As we became more comfortable with understanding what we were doing visually, we would preface a new piece of work with a discussion around what the end result should look like, literally. We would start with a picture. If we were dealing with a defect, we would identify what was wrong with it. For both defects and new features, we would agree what the picture should look like when development was done. We could then develop a visual fixture to test any build and establish compliance. With the visual fixture, we could literally see the gap to be closed. When the gap had been closed, development was done. The picture shows one of the visual fixtures - we were trying to clear all of these exceptions from the plot.

Do Try This at Home

I hope you’ve enjoyed this article, but I’d prefer that you’ve found some way to turn it into action. You can do this yourself! You don’t need masses of data either. You just need to show someone a picture that demonstrates the scope for action in a form they’re not expecting.

Don’t think that because I’ve articulated myself reasonably clearly here in retrospect that I had a fully-formed strategy from the outset.
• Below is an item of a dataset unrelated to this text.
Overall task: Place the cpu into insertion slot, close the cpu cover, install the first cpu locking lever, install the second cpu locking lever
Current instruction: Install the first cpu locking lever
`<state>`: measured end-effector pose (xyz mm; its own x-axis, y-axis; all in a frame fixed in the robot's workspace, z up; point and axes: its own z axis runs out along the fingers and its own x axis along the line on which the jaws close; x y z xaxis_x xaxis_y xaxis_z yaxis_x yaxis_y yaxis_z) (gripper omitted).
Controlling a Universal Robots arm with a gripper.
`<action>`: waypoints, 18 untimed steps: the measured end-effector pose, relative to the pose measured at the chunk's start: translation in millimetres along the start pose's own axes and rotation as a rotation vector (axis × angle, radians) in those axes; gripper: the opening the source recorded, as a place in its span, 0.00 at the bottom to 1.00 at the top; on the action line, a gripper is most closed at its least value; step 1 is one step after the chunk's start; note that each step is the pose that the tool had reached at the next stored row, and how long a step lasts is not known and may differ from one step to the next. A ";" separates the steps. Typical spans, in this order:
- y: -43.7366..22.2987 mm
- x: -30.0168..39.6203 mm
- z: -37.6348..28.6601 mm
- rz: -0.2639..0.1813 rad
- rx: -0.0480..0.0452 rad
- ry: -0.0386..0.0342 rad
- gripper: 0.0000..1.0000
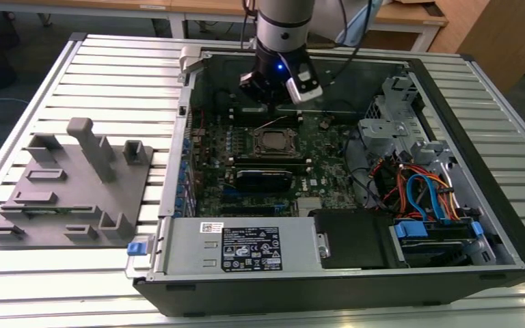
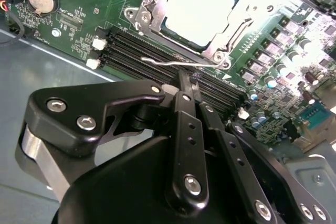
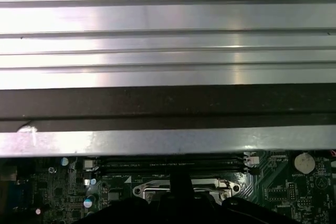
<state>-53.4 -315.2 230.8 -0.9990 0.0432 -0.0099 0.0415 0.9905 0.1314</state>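
Slatted metal table [image 1: 107, 68] carries one open computer case [image 1: 481, 171]; one cpu [image 2: 199, 6] sits in the insertion slot [image 1: 275, 143] on the green board; one cpu cover [image 2: 149, 1] lies closed around it; one gripper [image 2: 184, 76], fingers pressed together, has its tip just beside one thin wire lever [image 2: 157, 61].

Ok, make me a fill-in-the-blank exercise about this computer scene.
1. The cpu sits framed by the cpu cover on a ___ circuit board.
2. The gripper is nearest a thin wire ___.
3. The grey fixture plate lies toward the exterior view's ___ of the computer case.
Missing: green; lever; left.
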 end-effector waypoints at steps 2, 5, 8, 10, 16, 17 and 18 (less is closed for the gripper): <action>0.0 -1.0 2.1 0.000 0.0001 0.0000 0.11; 0.3 -2.7 4.2 -0.001 0.0003 0.0002 0.11; 0.4 -5.4 5.3 -0.006 0.0001 0.0009 0.11; 0.4 -7.3 5.9 -0.008 0.0000 0.0011 0.11; 0.5 -10.3 6.8 -0.008 0.0002 0.0013 0.11; 0.5 -10.7 7.1 -0.008 0.0000 0.0012 0.11; 0.5 -11.2 7.3 -0.008 0.0001 0.0012 0.11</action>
<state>-42.1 -314.2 223.7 -0.9994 0.0346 -0.0099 0.0330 0.9908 0.1312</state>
I just did a little something that felt like the right thing, assessed the impact, and repeated. You can do the same.

The key ingredients are curiosity, and a willingness to experiment. This will iteratively lead you to a solution for your context. While I used a visualization tool, that’s not essential, especially when we’re talking about outcomes and framing. Sharpies and butcher’s paper are great tools too!

It needn’t be a solo effort, either. You can get the whole team behind a disruptive visual thinking exercise, bringing together strengths in artistry, analysis and programming (where required). Even so, you don’t need a work of art, statistical excellence, or perfect code, you just need to spray some corporate graffiti on a run-down mental wall to get some disruptive visual thinking.


Disclaimer: The statements and opinions expressed in this article are those of the author(s) and do not necessarily reflect the positions of Thoughtworks.